Filling surfaces with a given number of equal sized disks without overlaps is a topic that has come up quite often here, and I’ve posted numerous examples and variations of how to do this with collisions.
However, one thing I’ve always wanted to improve upon is automatically finding the correct radius. It is possible to do this by manually adjusting with a slider until they fill the shape without overlapping, but I thought it would be nice if this radius could also be found by the solver.
So here’s a recent experiment with a new goal for this.

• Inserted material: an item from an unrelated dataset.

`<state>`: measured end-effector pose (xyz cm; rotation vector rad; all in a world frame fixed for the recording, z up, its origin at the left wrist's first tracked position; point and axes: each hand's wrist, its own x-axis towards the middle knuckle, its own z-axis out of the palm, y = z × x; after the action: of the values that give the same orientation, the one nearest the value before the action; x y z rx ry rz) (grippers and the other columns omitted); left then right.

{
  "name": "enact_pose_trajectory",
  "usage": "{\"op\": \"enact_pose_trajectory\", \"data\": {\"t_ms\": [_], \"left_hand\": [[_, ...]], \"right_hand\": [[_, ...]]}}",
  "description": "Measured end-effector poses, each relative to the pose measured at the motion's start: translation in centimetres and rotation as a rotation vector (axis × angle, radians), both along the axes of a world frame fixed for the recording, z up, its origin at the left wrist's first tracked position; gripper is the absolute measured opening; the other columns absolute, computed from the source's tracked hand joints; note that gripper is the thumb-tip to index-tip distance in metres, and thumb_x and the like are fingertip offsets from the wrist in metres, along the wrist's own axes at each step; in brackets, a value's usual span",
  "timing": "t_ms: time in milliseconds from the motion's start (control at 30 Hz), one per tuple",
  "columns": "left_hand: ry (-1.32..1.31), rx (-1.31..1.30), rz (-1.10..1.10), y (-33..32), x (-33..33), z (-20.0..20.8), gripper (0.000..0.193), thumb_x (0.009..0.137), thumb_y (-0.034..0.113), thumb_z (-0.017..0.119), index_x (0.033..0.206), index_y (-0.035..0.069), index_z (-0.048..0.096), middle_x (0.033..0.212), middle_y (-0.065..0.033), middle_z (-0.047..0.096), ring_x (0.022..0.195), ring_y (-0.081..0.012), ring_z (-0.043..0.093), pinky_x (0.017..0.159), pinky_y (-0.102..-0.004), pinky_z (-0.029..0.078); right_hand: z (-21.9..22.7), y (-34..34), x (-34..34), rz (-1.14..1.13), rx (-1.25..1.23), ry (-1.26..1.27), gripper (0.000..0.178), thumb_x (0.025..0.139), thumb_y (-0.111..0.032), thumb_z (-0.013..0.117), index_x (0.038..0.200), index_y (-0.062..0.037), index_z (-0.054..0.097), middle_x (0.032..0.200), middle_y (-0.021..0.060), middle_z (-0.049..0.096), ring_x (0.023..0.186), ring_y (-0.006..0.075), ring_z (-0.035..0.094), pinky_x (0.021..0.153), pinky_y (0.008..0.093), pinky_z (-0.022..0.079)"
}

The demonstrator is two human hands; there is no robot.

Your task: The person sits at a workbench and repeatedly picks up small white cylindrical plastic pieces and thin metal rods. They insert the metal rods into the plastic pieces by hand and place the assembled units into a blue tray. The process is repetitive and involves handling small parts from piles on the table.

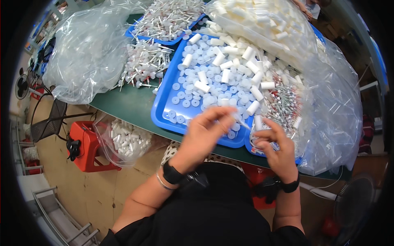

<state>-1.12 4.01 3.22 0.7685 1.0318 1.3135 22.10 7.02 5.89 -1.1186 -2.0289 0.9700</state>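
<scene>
Over the front of a blue tray (pixel 158 110), my left hand (pixel 207 133) is closed in a pinch. A small translucent piece with a thin white stem (pixel 243 122) shows at its fingertips, slightly blurred. To the right, my right hand (pixel 279 147) has its fingers curled together; what they grip, if anything, cannot be made out. A white foam cylinder (pixel 257 122) stands beside its index fingertip, and I cannot tell whether it is held. Many translucent discs (pixel 186 103) with centre holes lie in the tray, with white cylinders (pixel 202 86) scattered over them.
Metal pins (pixel 283 100) are heaped at the right. A plastic bag of white cylinders (pixel 262 24) leans over the back. Stemmed disc pieces (pixel 168 20) fill a far tray and spill onto the green table (pixel 123 102). A red stool (pixel 84 143) stands left, beside a bag (pixel 127 139).
</scene>
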Motion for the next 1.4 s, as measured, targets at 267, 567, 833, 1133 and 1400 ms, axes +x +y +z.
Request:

Adaptive_Circle_Filler.gh (57.5 KB)
This is still a bit experimental and fairly untested, and there’s probably improvement possible in the convergence for finding the radius, but I thought I’d share in its current state for anyone who’s interested. When opening the file you’ll need to set the assembly reference location, which is usually C:\Program Files\Rhino 7\Plug-ins\Grasshopper\Components
Related to this…
There is quite a lot of mathematical work published on the topic of optimal packings of N disks in a square (i.e. what arrangement allows the largest radius without overlaps), and it is a surprisingly tricky thing to solve. The solutions are often more chaotic looking than you might expect. Even for low N many of the results have only been found relatively recently, and of the solutions known there are only proofs of optimality up to 30, while above that the results are just the best found so far and could possibly be improved upon.
Circles_in_a_square.gh (37.2 KB)
Here’s another definition in which you can try your hand at finding the optimal arrangements. The solver adjusts the radius and finds the packing, but you can drag the points around to switch between the many possible local energy minima to try and find the global one as a sort of puzzle. It turns green when solved, and there are buttons to advance N. If you get really stuck there is a catalogue of the solutions at http://www.packomania.com/ (where there are also links to many other packing topics and references)
The difficulty of finding the solutions doesn’t increase linearly - 10 and 13 in particular are quite subtle, and harder to solve than many higher numbers.